**PROBLEM DESCRIPTION**
In the records below, the line with "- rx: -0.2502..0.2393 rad" opens the range and the line with "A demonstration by" closes it; print that range exactly and nothing else.

Data extracted from a collection:
******************************
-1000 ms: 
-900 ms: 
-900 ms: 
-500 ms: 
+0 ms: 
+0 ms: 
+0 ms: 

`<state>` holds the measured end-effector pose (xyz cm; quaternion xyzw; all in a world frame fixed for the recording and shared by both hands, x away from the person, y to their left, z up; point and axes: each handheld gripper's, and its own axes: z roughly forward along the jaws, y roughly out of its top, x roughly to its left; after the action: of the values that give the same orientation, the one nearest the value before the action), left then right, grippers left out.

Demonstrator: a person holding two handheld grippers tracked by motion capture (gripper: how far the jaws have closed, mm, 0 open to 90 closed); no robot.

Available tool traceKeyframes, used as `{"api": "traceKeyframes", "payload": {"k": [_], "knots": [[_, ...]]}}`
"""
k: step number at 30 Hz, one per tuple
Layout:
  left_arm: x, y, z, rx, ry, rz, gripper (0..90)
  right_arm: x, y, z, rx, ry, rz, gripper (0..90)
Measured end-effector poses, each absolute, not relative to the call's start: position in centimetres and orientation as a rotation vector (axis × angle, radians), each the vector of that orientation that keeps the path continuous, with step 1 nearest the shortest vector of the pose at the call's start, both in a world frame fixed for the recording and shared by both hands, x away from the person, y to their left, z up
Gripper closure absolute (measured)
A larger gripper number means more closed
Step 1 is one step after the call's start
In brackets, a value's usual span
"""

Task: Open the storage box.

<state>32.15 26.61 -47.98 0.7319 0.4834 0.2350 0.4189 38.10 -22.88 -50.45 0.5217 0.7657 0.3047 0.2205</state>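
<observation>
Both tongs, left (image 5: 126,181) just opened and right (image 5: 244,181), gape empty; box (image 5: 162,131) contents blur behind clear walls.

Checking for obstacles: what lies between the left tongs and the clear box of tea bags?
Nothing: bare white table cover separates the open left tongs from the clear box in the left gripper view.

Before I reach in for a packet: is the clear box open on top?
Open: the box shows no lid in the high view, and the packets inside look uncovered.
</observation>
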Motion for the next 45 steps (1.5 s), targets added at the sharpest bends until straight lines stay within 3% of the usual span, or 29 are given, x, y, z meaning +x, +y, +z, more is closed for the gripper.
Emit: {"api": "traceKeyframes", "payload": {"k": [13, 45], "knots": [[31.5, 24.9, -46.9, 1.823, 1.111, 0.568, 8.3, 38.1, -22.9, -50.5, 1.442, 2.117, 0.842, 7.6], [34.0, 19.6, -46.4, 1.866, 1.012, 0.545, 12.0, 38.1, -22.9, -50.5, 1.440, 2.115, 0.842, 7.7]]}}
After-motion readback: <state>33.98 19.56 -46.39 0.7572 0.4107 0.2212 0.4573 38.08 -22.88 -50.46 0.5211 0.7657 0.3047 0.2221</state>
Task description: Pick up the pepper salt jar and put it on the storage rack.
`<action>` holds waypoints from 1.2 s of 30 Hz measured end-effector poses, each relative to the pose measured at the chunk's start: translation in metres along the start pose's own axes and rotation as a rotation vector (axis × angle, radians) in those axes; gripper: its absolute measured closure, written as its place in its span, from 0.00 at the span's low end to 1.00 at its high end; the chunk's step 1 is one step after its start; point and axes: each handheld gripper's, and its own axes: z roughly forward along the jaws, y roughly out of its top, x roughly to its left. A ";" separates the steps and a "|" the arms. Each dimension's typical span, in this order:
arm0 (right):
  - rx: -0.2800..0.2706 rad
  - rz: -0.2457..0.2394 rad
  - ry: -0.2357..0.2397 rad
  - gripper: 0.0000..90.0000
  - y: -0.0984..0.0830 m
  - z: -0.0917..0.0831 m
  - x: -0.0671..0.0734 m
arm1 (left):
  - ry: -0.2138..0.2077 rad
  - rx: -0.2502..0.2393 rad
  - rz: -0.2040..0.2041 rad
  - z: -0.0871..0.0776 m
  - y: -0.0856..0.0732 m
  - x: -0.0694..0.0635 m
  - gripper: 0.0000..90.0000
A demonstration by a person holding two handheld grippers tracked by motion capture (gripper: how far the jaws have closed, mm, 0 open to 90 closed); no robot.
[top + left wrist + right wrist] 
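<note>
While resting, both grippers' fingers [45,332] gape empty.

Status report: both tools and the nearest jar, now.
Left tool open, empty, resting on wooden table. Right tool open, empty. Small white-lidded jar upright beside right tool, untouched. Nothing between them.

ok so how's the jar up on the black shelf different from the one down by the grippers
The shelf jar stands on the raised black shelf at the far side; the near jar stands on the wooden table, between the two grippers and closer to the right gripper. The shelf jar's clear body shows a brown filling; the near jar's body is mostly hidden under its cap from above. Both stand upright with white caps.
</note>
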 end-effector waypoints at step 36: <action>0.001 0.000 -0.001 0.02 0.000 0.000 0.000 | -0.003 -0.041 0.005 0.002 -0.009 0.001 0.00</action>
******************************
**OUTPUT FOR THIS EXERCISE**
  - rx: -0.2502..0.2393 rad
  - rz: -0.2040..0.2041 rad
  - z: -0.0871..0.0776 m
  - y: -0.0856..0.0732 m
  - x: -0.0694..0.0635 m
  - gripper: 0.0000..90.0000
A demonstration by a person holding two handheld grippers tracked by motion capture (gripper: how far the jaws have closed, mm, 0 open to 90 closed); no robot.

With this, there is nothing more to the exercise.